### Task
What lines below include the word "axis"? Copy each one.

### Recorded information
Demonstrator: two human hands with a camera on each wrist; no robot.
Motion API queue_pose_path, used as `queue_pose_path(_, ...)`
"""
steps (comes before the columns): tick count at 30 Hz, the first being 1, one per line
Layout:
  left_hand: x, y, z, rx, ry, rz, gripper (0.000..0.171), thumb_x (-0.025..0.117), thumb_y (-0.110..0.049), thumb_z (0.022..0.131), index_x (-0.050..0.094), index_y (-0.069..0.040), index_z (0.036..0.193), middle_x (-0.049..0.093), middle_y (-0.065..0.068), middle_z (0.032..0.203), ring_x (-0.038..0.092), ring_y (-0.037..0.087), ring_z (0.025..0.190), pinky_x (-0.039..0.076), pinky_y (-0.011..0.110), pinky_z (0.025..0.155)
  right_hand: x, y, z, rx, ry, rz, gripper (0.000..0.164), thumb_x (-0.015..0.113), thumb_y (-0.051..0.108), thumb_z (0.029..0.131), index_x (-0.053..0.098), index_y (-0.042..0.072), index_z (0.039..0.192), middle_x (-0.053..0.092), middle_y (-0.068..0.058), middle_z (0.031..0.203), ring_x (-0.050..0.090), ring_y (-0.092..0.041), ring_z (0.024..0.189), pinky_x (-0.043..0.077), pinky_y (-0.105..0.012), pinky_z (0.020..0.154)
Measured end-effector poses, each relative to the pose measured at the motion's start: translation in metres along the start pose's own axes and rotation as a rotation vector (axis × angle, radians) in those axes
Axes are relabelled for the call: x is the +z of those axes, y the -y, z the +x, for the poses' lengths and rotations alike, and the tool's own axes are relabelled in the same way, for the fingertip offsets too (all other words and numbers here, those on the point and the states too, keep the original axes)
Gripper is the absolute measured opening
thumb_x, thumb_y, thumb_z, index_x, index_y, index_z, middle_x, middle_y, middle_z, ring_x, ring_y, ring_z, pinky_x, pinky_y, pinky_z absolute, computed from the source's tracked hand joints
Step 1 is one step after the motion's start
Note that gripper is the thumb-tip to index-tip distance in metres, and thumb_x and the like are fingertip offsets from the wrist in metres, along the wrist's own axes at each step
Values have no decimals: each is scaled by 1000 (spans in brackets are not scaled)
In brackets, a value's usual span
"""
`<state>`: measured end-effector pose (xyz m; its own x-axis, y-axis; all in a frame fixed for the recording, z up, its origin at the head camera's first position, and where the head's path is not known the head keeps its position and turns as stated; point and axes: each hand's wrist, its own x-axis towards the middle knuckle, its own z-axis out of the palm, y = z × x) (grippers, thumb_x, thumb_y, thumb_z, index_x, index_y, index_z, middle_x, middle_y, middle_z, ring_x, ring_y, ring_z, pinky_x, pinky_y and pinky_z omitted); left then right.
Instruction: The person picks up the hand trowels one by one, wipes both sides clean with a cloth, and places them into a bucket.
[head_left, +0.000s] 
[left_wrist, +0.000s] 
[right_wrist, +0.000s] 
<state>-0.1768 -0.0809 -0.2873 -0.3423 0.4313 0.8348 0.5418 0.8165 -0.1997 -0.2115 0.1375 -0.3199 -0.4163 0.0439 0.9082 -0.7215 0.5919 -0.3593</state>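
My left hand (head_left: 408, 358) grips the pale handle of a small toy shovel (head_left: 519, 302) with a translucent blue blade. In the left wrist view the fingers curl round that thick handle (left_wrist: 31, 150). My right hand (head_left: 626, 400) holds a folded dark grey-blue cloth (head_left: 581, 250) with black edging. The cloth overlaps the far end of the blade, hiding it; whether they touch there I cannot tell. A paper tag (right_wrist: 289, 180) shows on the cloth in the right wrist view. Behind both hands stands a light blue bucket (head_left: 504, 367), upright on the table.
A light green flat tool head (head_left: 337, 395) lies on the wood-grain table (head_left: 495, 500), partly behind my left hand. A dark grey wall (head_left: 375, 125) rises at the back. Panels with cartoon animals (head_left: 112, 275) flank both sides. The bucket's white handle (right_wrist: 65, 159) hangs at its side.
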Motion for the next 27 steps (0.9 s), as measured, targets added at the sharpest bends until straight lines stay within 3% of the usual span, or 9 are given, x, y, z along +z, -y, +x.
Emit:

### Answer to this task
Measured end-effector poses, each relative to the pose measured at the motion's start: translation in metres along the start pose's own axes and rotation as a rotation vector (axis × angle, radians) in those axes
`<state>`: measured end-effector pose (xyz m; its own x-axis, y-axis; all in a frame fixed for the recording, z up, its origin at the head camera's first position, and where the head's path is not known the head keeps its position and turns as stated; point and axes: each hand's wrist, its own x-axis towards the middle knuckle, its own z-axis out of the palm, y = z × x) (grippers, thumb_x, thumb_y, thumb_z, index_x, index_y, index_z, middle_x, middle_y, middle_z, ring_x, ring_y, ring_z, pinky_x, pinky_y and pinky_z omitted); left then right.

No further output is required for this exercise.